Правду сказала фальдшерица: поехали машины по деревням. Сначала увозили больных в район. Потом стало так много тифозных, что открыли госпиталь в старой мокровской больнице. А летом, в самый разгар эпидемии, поставили в Мокром три большие армейские палатки. И все три битком набили народом.

Из Дубровки умерло тридцать человек, в Мокром полсотни. В дальних, глухих деревеньках, куда врачи не сразу добрались, как косой покосило. К осени тиф стал униматься. Но много же народу и вылечили. Ах, Витька, Витька, и угораздило же тебя первым повстречаться с этим Тифом! Анюта не сомневалась, что это произошло на дороге, когда Витька каждый день ходил встречать отца. Она так и видела: вот идет к их деревням черный, костлявый тиф и набредает прямо на Витьку.

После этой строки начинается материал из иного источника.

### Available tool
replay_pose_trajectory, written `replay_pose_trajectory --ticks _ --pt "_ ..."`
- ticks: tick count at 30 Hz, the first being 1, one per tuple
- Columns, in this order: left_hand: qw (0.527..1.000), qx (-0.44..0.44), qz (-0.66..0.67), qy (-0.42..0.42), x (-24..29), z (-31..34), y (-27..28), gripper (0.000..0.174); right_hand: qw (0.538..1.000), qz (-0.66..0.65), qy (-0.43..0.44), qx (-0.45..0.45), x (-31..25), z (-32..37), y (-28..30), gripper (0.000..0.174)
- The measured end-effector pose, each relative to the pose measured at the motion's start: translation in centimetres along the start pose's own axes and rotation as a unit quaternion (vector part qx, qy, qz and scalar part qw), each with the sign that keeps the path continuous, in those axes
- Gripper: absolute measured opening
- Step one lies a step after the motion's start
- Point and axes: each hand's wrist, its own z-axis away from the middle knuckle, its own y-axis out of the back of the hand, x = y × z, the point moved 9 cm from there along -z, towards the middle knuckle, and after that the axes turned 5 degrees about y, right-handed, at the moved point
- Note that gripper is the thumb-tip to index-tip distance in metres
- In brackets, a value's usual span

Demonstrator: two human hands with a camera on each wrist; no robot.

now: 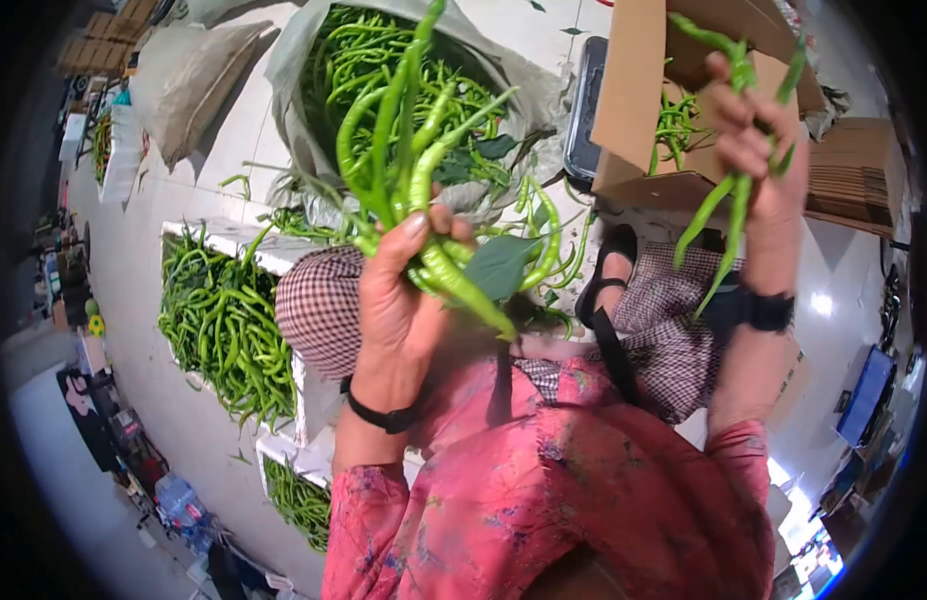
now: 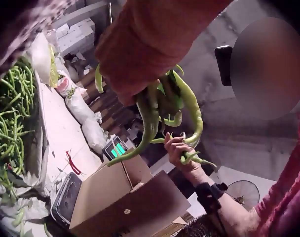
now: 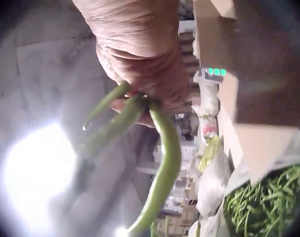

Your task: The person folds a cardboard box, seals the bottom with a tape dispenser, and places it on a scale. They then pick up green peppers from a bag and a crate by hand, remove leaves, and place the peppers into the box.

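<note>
My left hand [image 1: 398, 290] grips a bunch of long green chili peppers [image 1: 388, 140] in front of the lap, with a dark green leaf [image 1: 501, 268] among them. In the left wrist view, peppers [image 2: 150, 118] hang below that hand. My right hand [image 1: 768, 165] is raised at the right, overlapping the side of an open cardboard box [image 1: 628, 90] in the head view, and its fingers curl round several green chili peppers [image 1: 740, 205]. Those peppers dangle beneath the palm in the right wrist view, one long and curved [image 3: 165, 163]. More peppers [image 1: 673, 125] lie inside the box.
A large open sack [image 1: 288, 70] full of green peppers stands ahead. White foam boxes [image 1: 313, 400] with peppers are at the left. Beside the cardboard box is a black-rimmed tray [image 1: 583, 120]. A scale display [image 2: 118, 149] glows green behind the box. A closed sack [image 1: 188, 85] lies further off.
</note>
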Motion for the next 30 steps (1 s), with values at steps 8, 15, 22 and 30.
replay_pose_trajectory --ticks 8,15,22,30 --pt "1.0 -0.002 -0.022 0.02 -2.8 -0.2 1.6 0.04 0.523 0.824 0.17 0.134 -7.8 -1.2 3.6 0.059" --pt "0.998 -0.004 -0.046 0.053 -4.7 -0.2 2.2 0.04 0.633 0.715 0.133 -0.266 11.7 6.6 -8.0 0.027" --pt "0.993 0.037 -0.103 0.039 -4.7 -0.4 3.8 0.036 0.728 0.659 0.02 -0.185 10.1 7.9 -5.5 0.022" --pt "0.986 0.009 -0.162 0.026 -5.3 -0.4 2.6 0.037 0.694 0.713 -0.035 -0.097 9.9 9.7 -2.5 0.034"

Несмотря на запреты врачей, они и другую ночь оставили его дома, не успели проститься. Под утро на Анюту навалился дурманный, горячий сон, которым забываются только больные и очень несчастные люди. Очнувшись, она сразу же вспомнила: сегодня похороны.

Хоронили Витьку в сумеречный весенний день, который как ни старался с самого утра, так и не разыгрался и был похож на вечер. За деревней толпа поредела, но многие провожающие решили идти и до Мокрого: ребята из Витькиного класса, родня и соседи.

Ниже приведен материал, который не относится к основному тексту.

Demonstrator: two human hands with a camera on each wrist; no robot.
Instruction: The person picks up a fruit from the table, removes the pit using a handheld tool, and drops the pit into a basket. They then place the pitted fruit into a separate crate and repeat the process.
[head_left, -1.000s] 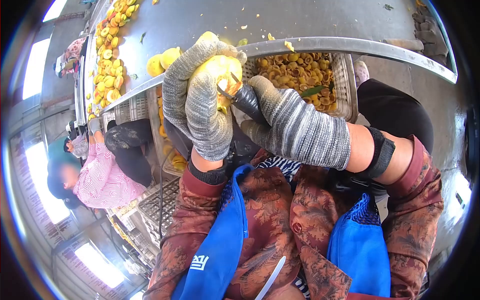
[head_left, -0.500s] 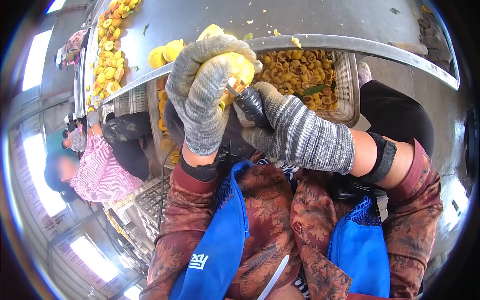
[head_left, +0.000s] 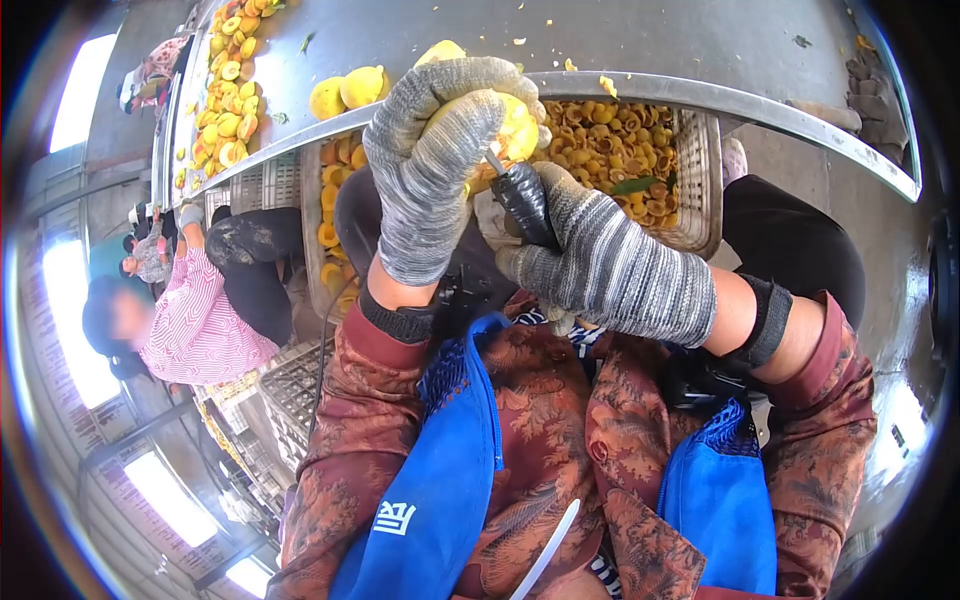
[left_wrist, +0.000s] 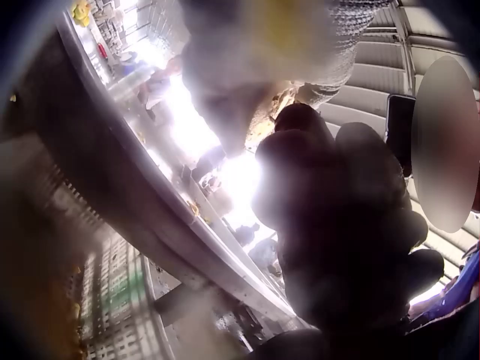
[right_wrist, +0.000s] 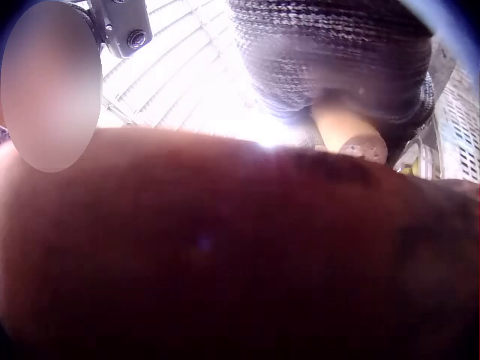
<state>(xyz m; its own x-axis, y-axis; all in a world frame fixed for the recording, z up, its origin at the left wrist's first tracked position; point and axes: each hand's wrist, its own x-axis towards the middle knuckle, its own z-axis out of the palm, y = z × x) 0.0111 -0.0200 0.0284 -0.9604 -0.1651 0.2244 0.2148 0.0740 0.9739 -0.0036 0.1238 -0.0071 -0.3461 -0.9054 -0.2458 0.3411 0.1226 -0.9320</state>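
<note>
In the head view my gloved left hand (head_left: 425,185) curls round a yellow peach (head_left: 518,128), its knuckles near the metal table's edge. My gloved right hand (head_left: 625,265) grips a pitting tool by its black-taped handle (head_left: 526,205). The tool's narrow metal blade (head_left: 494,161) meets the lower side of the peach, its tip hidden there. The tool's pale butt end (right_wrist: 361,144) sticks out of the right glove in the right wrist view. In the left wrist view the dark fingers (left_wrist: 337,202) of a glove fill the middle, close to the blurred fruit.
Whole peaches (head_left: 362,87) sit at the table edge (head_left: 740,100), with a row of peach halves (head_left: 235,125) farther left. Below the edge stands a crate (head_left: 702,190) of cut peach pieces (head_left: 620,150). A person in a pink striped top (head_left: 210,335) sits to the left.
My left hand has turned over the peach, covering more of its left side, and both hands have shifted slightly right. The blade stays against the peach's underside.
</note>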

Когда прощались на кладбище, у открытого гроба, вдруг посыпалась на них с неба густая морось со снегом. Прежде чем поцеловать Витьку, Анюта смела с его лба и волос снежную крупу. И тут только поняла, что больше его не увидит наяву, только в памяти. Это в детстве ей казалось, что умирают немного не взаправду, что все ушедшие пребывают где-то рядом, наблюдают за ними и могут вот-вот явиться. Теперь-то она знала, что у них своя жизнь - вечная и до земной нет никакого дела.

На тихих, малолюдных поминках крестная мрачно и даже со злостью сказала:

- Я-то думала, что с моей кумы довольно будет, ан нет...

Домна строго на нее посмотрела, чуть ли не шикнула - молчи! Только позднее открылся Анюте смысл этого разговора.

Настя осталась у них ночевать, полезла на печку. А они с матерью легли на топчане, тесно прижавшись друг к дружке. С этого дня Анюта прилепилась навсегда к матери, а мать к ней. И никакая сила не могла их оторвать и разлучить. Уж как крестная с Любашей уговаривали и ругались, сколько слез было пролито, но Анюта повторяла упрямо:

- Нет, не могу я ее сейчас бросить!

Анюта в школе чуть подзадержалась из-за войны. Настя потом всю жизнь сокрушалась, что эта задержка порушила жизни ее крестнице, Танюшке и другим девкам. Они бы уже два года назад закончили учебу и мотанули куда-нибудь в город, на стройку завербовались - и прощай, Карп! Хитрый Карп уже лет с пятнадцати начал гонять "переростков" на работы, особенно летом, в уборочную.